**WORK TASK:** Set down the material exactly as given, please, from its first line through the line that includes "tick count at".
*** Block opens ***
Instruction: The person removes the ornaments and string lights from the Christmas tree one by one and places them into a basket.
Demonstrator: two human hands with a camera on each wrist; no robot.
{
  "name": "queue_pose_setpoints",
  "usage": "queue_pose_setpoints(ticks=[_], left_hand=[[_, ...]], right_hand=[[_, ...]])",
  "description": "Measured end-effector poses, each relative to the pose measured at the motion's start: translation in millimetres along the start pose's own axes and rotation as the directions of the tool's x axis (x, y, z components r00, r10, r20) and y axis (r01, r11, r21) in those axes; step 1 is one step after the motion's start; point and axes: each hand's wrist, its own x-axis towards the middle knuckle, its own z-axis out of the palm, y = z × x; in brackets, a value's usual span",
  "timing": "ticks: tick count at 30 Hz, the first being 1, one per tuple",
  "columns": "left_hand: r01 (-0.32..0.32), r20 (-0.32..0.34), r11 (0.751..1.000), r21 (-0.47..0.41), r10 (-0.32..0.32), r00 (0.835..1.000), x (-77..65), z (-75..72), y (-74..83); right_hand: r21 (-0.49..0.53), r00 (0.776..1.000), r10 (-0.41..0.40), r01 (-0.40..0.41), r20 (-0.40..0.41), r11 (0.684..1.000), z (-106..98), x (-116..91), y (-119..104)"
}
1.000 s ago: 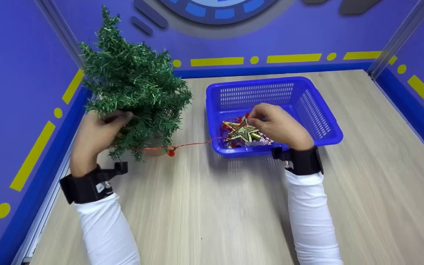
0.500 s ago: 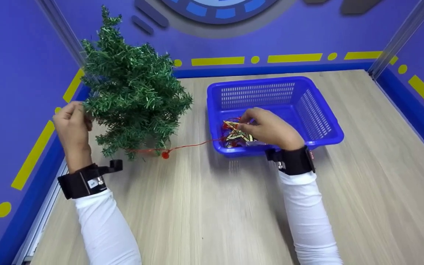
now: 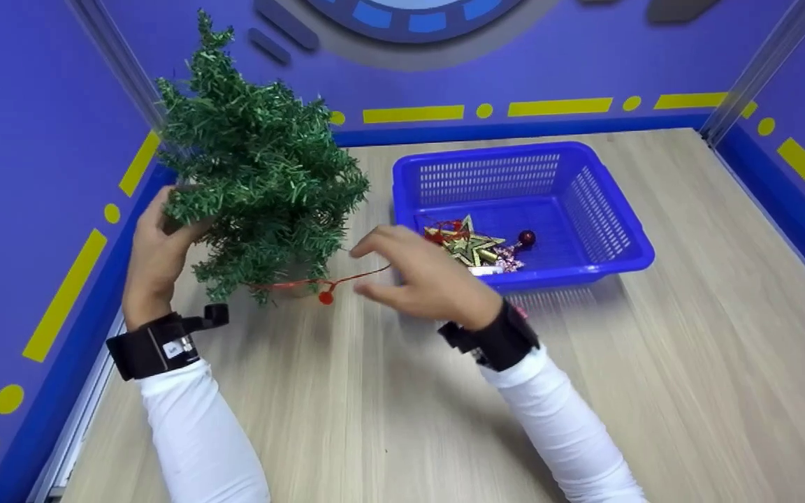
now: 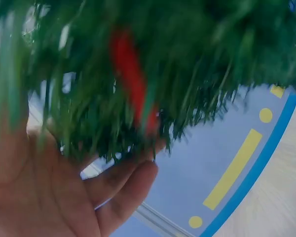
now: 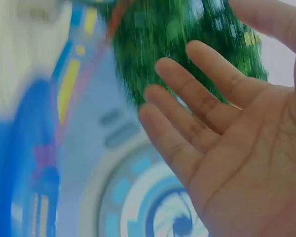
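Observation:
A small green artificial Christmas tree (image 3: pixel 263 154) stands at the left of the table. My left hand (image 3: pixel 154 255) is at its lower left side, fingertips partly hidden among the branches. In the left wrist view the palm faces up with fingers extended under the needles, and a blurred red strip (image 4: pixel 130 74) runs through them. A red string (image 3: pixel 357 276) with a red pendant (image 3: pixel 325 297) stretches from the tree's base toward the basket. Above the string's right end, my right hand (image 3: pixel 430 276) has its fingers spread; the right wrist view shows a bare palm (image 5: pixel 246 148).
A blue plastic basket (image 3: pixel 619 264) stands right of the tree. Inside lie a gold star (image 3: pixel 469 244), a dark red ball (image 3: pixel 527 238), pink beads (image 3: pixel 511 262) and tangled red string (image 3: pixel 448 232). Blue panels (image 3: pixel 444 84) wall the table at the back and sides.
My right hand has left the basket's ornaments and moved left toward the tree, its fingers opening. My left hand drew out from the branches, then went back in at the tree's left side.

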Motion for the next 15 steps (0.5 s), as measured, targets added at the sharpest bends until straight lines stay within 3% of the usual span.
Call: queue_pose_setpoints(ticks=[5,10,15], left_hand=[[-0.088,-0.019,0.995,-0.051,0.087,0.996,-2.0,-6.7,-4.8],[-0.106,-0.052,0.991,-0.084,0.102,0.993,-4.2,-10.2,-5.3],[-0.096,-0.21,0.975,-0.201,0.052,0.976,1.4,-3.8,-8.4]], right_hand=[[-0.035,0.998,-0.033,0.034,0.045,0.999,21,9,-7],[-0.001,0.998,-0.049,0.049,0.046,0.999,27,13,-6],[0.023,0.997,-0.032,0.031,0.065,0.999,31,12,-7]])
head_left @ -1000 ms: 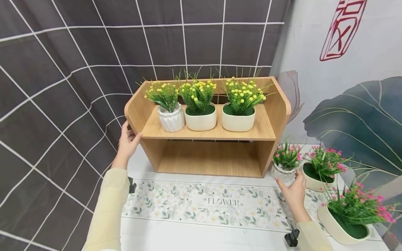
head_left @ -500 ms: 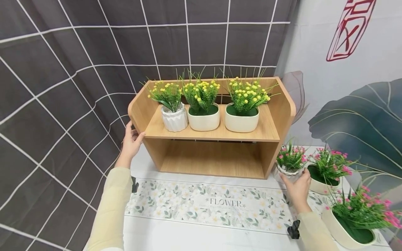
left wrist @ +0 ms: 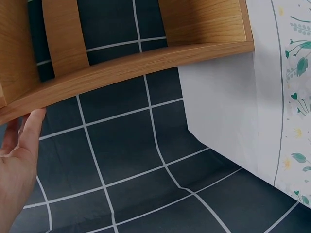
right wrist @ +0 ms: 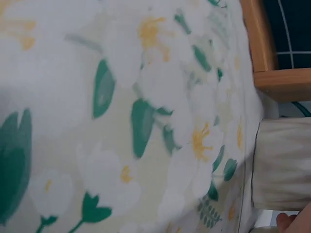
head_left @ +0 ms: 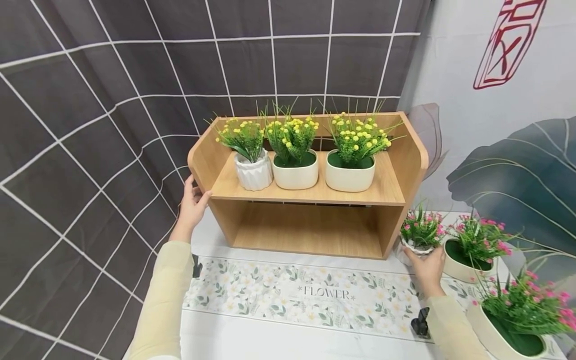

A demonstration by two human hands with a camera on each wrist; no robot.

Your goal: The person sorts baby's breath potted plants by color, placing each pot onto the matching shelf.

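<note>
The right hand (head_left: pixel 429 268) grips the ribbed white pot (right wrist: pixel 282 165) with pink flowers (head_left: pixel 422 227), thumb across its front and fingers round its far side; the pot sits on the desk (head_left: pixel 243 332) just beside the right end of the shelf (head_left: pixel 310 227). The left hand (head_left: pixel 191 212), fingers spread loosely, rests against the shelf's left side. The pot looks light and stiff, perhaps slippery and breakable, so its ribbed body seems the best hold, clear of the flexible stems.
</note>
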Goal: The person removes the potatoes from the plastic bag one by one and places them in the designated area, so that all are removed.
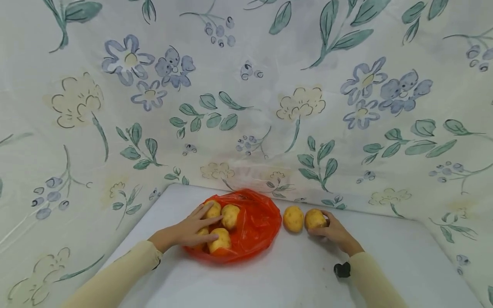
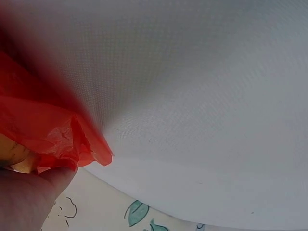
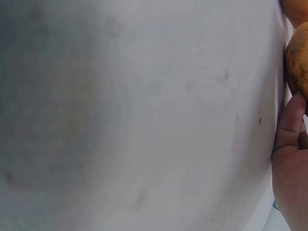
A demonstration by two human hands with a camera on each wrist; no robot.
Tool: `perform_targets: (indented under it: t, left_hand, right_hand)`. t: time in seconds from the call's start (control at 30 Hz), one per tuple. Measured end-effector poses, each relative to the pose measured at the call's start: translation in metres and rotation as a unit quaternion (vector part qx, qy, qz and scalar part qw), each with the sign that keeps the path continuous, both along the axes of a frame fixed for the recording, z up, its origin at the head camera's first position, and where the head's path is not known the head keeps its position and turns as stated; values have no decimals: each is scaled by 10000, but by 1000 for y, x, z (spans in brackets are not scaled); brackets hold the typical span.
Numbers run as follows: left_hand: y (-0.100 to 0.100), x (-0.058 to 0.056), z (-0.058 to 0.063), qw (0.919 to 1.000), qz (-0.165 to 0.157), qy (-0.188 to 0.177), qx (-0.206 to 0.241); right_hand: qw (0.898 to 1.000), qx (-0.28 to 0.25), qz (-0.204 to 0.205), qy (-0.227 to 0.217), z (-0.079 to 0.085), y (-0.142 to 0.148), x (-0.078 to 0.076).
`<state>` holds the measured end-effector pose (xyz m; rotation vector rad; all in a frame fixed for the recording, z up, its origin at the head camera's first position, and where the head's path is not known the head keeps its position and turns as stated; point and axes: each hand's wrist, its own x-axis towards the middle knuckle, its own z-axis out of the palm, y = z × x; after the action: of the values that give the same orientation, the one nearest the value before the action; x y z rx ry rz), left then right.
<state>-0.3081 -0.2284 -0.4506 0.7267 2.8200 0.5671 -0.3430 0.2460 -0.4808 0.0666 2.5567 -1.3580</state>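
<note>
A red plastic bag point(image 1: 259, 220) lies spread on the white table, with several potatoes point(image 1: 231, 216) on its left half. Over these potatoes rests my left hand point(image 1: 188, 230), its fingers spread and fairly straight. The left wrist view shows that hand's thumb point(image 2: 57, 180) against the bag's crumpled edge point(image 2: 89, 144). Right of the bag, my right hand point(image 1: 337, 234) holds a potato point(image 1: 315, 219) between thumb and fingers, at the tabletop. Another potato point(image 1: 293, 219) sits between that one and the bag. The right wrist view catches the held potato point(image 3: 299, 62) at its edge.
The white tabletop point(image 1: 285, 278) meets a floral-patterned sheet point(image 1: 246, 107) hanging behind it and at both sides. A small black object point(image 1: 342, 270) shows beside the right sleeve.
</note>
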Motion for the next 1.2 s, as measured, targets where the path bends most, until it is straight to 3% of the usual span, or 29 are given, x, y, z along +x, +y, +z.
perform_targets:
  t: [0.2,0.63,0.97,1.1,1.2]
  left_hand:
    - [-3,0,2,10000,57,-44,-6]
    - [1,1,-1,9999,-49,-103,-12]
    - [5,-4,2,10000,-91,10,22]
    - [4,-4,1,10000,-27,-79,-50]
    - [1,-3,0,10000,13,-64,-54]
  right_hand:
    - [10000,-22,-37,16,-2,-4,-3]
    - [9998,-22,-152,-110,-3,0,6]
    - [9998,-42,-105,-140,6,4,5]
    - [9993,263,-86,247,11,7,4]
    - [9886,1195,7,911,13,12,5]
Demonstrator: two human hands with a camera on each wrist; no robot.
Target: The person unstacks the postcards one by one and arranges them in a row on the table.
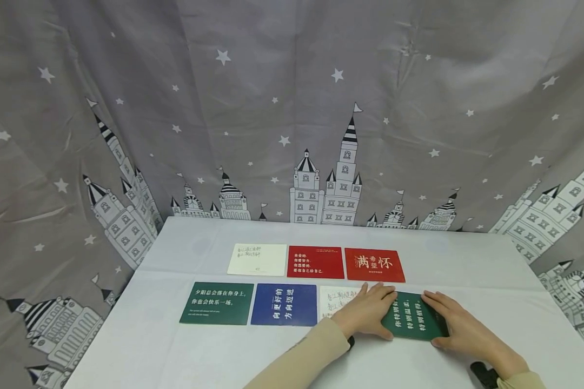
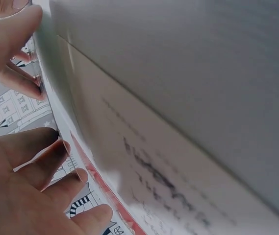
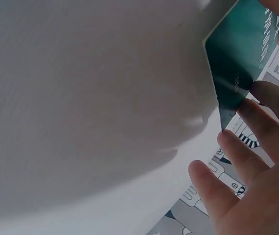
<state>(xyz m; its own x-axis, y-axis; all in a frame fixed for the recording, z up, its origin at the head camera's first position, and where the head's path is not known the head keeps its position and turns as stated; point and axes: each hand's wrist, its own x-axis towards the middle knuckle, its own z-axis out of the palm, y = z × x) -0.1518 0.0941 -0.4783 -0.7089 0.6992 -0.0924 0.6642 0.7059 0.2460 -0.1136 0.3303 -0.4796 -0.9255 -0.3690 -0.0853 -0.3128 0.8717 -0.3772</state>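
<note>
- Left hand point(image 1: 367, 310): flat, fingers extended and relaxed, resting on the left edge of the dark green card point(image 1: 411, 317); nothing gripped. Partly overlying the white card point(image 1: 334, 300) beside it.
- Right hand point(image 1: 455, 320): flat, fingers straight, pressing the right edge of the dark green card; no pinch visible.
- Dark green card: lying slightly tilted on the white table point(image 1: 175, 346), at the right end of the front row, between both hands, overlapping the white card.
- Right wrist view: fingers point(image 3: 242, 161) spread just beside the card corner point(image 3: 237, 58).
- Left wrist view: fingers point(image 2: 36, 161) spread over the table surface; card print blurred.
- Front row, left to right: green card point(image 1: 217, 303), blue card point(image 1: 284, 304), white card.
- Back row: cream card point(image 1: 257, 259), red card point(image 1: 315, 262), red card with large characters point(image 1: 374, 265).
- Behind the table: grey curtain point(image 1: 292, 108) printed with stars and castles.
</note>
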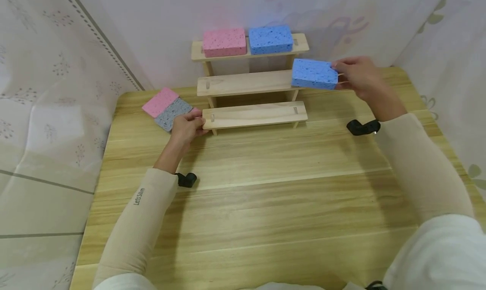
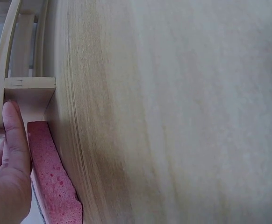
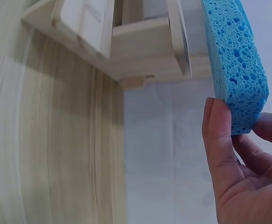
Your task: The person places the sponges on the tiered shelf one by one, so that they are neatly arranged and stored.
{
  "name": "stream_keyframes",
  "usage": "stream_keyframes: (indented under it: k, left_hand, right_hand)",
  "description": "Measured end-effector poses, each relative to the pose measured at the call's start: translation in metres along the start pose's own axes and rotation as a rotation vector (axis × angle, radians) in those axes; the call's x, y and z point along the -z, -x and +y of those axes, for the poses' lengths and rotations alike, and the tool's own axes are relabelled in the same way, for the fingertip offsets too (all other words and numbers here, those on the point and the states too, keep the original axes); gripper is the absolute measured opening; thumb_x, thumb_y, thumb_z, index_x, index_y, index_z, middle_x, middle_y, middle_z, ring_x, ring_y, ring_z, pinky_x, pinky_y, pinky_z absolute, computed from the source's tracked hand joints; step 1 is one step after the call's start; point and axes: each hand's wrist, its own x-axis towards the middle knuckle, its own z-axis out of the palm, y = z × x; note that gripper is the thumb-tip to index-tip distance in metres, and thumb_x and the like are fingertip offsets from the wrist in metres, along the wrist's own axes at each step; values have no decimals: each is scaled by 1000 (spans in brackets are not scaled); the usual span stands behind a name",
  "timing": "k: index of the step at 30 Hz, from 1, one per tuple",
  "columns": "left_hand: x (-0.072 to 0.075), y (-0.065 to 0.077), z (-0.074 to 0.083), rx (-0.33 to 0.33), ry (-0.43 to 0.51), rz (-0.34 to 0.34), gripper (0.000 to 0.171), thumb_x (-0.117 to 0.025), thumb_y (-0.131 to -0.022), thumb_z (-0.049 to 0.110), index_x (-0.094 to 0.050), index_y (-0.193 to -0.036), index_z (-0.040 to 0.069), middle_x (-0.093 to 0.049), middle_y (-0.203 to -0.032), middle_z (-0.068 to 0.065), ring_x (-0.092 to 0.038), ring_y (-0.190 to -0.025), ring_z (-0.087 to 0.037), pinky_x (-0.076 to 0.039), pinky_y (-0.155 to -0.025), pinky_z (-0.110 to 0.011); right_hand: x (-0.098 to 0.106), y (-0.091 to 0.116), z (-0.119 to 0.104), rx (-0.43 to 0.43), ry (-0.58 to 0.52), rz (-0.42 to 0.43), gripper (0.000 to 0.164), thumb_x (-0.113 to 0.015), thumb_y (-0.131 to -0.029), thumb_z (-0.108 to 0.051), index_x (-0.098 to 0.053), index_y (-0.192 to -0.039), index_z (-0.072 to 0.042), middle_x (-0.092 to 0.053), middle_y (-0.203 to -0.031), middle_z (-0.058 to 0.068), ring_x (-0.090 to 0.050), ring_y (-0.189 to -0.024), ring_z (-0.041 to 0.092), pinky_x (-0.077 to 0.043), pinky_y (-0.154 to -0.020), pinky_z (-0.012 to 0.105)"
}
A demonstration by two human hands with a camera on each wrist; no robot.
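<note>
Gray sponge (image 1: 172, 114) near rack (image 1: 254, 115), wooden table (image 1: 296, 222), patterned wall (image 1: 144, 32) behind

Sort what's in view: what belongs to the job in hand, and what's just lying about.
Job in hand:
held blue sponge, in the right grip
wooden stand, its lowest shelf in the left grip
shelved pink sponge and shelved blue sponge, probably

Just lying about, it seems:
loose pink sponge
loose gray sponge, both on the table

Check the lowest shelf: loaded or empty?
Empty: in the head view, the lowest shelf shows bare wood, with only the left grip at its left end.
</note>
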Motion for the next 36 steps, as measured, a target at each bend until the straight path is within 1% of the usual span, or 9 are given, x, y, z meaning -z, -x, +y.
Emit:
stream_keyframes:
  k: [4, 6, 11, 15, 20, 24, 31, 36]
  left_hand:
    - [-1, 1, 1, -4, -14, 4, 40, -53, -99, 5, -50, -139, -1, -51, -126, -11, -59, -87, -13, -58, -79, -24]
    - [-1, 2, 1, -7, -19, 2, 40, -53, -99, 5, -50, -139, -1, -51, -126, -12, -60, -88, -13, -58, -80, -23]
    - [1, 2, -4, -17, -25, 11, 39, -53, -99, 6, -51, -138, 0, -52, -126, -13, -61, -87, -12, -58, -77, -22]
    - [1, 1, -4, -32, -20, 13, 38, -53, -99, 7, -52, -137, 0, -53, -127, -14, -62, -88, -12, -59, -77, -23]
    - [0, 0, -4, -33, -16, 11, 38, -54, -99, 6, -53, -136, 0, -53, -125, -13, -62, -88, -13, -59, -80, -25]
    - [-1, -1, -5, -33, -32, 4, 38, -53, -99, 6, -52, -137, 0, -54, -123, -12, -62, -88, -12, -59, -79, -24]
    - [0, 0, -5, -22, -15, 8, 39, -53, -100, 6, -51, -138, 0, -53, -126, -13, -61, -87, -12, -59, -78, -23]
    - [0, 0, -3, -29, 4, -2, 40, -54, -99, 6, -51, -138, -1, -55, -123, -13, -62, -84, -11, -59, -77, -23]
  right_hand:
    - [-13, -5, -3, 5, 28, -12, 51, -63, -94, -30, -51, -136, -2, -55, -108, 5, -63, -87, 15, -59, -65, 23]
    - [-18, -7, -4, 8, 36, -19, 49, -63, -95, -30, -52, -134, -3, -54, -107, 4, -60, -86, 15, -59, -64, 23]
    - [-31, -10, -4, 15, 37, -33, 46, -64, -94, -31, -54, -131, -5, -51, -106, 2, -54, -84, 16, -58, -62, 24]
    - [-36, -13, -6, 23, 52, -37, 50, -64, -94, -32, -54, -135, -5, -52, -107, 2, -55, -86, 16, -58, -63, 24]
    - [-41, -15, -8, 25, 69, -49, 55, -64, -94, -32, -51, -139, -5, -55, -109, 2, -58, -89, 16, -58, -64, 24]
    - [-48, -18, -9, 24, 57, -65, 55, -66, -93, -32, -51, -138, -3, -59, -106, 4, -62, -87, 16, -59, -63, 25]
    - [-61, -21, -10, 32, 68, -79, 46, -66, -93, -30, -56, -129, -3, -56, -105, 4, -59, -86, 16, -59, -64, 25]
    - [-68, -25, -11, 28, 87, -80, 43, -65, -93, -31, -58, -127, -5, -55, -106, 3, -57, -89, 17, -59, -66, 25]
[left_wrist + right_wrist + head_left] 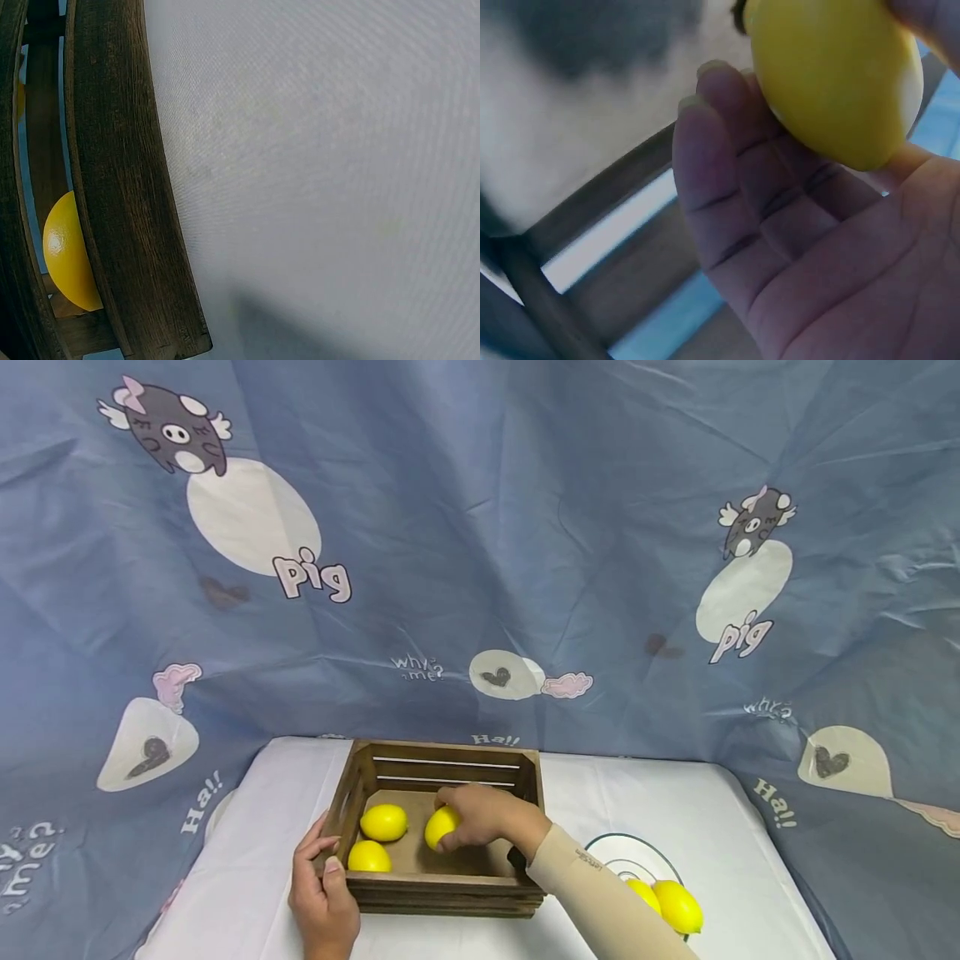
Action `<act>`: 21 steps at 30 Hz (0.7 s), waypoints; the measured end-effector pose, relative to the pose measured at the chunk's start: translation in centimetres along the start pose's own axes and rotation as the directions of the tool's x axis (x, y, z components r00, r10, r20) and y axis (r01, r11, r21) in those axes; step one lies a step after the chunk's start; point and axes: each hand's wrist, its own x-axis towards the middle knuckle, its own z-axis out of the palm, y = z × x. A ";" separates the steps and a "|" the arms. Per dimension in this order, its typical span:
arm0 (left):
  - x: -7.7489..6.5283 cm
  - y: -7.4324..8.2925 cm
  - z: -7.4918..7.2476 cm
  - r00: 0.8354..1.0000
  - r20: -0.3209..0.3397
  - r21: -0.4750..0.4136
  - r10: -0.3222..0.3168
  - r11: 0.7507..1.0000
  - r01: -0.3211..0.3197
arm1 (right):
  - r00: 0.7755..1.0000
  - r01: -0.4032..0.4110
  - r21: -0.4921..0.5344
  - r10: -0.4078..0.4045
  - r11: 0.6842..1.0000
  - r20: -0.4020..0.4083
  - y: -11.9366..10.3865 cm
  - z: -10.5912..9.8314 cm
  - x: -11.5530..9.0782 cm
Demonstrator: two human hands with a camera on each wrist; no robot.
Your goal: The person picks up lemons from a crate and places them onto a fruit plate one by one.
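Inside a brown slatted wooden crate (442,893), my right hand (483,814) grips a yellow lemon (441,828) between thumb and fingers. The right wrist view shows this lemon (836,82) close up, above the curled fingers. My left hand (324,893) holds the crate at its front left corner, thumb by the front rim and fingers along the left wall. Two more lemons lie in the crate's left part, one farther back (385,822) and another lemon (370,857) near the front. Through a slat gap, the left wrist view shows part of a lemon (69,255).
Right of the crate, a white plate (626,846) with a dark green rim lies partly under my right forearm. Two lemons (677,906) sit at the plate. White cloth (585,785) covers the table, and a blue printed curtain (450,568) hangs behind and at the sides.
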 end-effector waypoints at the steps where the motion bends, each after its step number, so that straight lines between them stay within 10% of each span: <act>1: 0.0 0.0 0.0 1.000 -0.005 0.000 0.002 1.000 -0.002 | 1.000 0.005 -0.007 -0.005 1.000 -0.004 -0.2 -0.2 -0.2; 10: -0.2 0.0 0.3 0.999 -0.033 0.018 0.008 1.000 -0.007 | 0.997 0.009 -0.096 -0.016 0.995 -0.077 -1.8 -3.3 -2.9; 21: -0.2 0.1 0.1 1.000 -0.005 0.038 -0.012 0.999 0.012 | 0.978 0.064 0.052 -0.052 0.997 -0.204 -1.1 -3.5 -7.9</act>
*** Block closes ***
**ANSWER AREA:**
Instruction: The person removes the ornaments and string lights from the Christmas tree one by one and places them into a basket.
Demonstrator: two human hands with a camera on each wrist; no robot.
{
  "name": "queue_pose_setpoints",
  "usage": "queue_pose_setpoints(ticks=[_], left_hand=[[_, ...]], right_hand=[[_, ...]])",
  "description": "Measured end-effector poses, each relative to the pose measured at the motion's start: translation in millimetres along the start pose's own axes and rotation as the directions of the tool's x axis (x, y, z components r00, r10, r20) and y axis (r01, r11, r21) in those axes; step 1 is one step after the motion's start; point and axes: each hand's wrist, its own x-axis towards the middle knuckle, its own z-axis out of the palm, y = z × x; in brackets, a value's usual span",
  "timing": "ticks: tick count at 30 Hz, the first being 1, one per tuple",

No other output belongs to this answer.